> _Prompt_
With pictures left out, write out exactly every line from the start of the data through the one that contains "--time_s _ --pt".

> _Collected material_
•••

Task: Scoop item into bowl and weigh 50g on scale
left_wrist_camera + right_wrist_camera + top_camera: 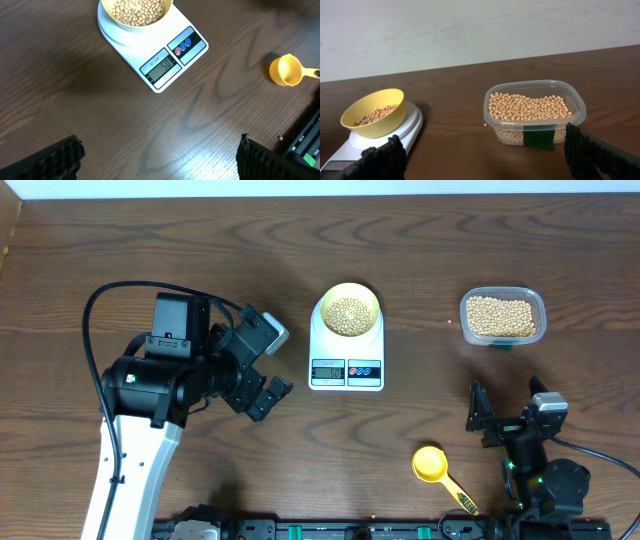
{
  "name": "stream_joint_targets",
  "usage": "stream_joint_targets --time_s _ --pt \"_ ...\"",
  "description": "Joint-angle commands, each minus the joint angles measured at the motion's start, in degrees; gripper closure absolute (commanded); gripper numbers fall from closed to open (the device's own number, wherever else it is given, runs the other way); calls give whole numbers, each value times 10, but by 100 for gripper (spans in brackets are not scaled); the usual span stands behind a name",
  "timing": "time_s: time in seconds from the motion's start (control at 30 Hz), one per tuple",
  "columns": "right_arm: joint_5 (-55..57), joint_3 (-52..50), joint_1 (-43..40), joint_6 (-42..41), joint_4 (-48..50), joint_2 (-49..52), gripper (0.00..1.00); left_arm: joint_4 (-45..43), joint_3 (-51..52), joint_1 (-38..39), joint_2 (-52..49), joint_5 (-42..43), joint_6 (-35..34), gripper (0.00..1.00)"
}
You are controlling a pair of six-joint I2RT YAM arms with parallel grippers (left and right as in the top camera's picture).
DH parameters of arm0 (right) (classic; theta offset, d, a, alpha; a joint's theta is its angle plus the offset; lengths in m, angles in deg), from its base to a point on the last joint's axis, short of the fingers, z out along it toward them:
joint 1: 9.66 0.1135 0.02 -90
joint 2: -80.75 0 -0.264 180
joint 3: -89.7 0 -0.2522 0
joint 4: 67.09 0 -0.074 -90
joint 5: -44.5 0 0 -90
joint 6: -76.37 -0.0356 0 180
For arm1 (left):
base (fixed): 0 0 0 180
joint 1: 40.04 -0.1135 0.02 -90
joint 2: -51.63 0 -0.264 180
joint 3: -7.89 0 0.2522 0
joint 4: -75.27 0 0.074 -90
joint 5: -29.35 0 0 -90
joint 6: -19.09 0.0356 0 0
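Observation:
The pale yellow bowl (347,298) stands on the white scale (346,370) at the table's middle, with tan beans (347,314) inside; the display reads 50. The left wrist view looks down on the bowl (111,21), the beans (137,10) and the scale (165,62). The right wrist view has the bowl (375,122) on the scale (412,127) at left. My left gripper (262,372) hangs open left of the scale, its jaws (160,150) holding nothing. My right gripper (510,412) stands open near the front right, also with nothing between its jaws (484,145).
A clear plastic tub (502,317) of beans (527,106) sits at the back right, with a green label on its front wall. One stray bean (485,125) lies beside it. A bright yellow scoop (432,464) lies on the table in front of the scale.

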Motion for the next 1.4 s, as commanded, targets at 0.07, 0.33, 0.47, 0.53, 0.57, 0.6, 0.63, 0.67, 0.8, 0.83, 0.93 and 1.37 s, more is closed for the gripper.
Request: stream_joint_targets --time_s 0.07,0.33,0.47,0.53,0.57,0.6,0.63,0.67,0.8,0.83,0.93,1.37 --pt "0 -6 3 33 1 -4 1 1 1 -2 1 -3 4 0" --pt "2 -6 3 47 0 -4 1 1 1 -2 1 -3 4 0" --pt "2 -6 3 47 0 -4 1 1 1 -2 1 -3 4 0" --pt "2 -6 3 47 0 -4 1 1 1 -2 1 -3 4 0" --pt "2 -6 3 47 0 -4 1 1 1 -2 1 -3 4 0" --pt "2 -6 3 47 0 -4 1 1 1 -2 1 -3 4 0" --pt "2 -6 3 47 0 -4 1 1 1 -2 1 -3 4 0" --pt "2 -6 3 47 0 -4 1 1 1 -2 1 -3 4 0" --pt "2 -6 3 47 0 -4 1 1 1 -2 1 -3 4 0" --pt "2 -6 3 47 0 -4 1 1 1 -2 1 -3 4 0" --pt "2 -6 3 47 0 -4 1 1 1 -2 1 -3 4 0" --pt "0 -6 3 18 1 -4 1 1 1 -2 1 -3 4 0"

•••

> _Solved problem_
Task: Scoop item into bowl and weigh 50g on scale
left_wrist_camera + right_wrist_camera + top_camera: 
{
  "name": "stream_joint_targets",
  "usage": "stream_joint_targets --time_s _ --pt \"_ ...\"",

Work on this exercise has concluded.